Monday, September 30, 2013

Fabulous Fifty(ies)

For many people of my vintage a major reflective moment occurs on the occasion of a 50th high school reunion.  As with just about everyone else who bothers to return for their reunion, I felt good about myself. If you don't, the whole shebang may prove too much to endure. But while we all had our moments of excruciating embarrassment in high school--and I certainly had my share--I've long remembered my high school days as when I had a whole lot of fun.

Not fun as in funny moments: that was my Army experience.  In the service, you remember funny moments because the other moments ranged in their degree of awfulness. But to me, high school was fun. And it was good to find out in the many, many conversations--some of which went beyond the standard superficialities--that many of my classmates also enjoyed high school.
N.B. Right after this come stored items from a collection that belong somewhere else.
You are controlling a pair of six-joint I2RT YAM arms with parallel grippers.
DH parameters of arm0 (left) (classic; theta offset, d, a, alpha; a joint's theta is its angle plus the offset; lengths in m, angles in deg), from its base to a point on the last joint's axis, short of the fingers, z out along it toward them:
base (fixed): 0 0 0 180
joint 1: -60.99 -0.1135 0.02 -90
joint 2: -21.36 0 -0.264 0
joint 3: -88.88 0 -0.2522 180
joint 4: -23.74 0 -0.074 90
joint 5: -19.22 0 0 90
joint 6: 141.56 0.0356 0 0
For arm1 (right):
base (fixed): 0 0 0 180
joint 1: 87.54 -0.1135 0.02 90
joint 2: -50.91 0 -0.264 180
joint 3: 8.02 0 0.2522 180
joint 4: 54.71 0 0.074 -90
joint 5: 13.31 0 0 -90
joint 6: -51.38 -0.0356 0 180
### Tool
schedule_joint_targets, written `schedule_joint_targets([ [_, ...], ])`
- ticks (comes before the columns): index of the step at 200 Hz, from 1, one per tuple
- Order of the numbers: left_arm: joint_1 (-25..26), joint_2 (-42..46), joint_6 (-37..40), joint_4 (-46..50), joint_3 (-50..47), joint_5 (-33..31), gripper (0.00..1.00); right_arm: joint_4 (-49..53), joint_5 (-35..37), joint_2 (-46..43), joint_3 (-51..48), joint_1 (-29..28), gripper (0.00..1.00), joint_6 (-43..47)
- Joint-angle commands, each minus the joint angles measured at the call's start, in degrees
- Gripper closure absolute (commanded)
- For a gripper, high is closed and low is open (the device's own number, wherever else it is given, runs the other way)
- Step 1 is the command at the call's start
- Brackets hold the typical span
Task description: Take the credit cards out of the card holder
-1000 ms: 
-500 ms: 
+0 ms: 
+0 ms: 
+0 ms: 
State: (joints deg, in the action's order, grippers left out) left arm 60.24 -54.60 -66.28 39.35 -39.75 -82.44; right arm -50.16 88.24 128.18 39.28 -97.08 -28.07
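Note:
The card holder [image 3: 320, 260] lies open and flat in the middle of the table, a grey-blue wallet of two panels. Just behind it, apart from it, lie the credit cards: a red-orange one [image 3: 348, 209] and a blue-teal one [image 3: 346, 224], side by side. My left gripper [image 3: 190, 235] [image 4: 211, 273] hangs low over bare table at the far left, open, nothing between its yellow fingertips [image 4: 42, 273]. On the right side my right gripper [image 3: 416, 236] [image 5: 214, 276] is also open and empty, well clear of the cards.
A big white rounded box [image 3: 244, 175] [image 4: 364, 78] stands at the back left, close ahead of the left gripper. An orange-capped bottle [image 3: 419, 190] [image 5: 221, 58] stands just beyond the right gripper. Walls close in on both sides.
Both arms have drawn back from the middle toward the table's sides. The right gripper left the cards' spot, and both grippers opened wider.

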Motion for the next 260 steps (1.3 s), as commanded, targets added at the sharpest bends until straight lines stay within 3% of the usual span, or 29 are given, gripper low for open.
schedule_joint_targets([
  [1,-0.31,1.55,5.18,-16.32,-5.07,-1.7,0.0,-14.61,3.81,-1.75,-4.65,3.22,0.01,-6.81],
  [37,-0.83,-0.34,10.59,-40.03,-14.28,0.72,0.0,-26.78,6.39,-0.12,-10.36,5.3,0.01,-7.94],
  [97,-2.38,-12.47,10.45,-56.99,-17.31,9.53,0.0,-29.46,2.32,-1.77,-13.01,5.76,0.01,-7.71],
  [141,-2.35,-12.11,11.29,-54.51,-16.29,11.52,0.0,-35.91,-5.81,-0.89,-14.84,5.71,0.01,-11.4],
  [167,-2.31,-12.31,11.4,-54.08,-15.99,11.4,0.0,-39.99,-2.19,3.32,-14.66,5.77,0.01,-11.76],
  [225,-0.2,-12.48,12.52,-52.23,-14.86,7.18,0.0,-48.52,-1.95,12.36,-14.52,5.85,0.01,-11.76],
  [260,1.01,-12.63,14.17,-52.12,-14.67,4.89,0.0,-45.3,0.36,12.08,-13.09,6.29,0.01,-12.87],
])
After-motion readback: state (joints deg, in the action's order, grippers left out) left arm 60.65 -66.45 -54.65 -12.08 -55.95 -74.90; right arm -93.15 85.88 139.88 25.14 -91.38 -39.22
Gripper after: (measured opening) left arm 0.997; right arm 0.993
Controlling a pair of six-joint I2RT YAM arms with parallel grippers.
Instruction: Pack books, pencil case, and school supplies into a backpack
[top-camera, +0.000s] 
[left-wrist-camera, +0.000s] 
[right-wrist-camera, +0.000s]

The basis for the enjoyment was two-fold. First of all, in those days we had a great school system where many of the teachers were excellent, so you learned a lot. They challenged us. Now had I been somewhat more prescient, I would have seen then that the days of the great Mt. Vernon (NY) school system were drawing to a close. The demographics were changing as were the influences on the school system as well as the funding.

But second was the shift when I arrived in high school. Grade school and junior high were in many ways oppressive.  Yes, there also were some good teachers and classes, but there was a lot of restriction and regulation.  High school in those days was relatively relaxed so far as rules were concerned. And I got my day-time driving license and was off in a car for the first time, too.

Additionally, I met other bright people in high school who weren't afraid to act intelligently. I realized how different it probably is at my high school today. The current principal attended our 50th reunion and a few of us spoke with him. Aside from feeling that he looked all of 12 years old, he appeared to be a competent person who wanted to succeed. But I could see that he was amazed when we told him that we had enjoyed ourselves in high school.  The days when he can enjoy his job, given the pressures he faces of scant funding and poorly prepared students, are likely few.

The true fun of a public high school reunion for me also was in the range of people I knew then who showed up now.  I saw several classmates whom I had first known in grade school and hadn't seen in more than 50 years.  Unlike a whole group of my high school classmates who had gathered for a lunch at their old grade school--in the high-rent part of town, I went to a good elementary school but one that had more of a cross-section of socio-economic groups represented in its student body. 

That means that there were some pretty tough guys whom I knew in grade school. Some of those who came back had done all right for themselves. Several had gone into the computer and IT world.  One had retired as a fire department lieutenant.  Another pleasant fellow who had lived near me in junior high days had become a hedge-fund guy, and was retired and living quite well, thank you. And as it usually works out in life, the richest kid in high school was still the richest person in the room.

Many of the women with whom I had been friendly then looked good.  There were bright, ambitious women in my class and they did well for themselves in their careers and their lives. I enjoyed the chance to catch up with my high school girlfriend who now lives across the country and several other bright women in my class who have flourished. 

As for those in the class who had been the stand-outs in the looks department, I don't think now that any of them have much reason to be excessively full of themselves.   However, most of us seem to have aged gracefully. Some of us had less distance to fall, myself included.

Much of the class is retired now, of course.  A few I met shared my view that we have plenty of interests to pursue in our so-called leisure time, after finishing with all the tasks and errands of daily life. Granted, as it happens, as of today, I am likely to take on a full-time job doing something new that challenges me. The timing was purely coincidental, but perhaps the reunion did have something to do with it: maybe it just made me that much more confident that there's still an opportunity to do something useful.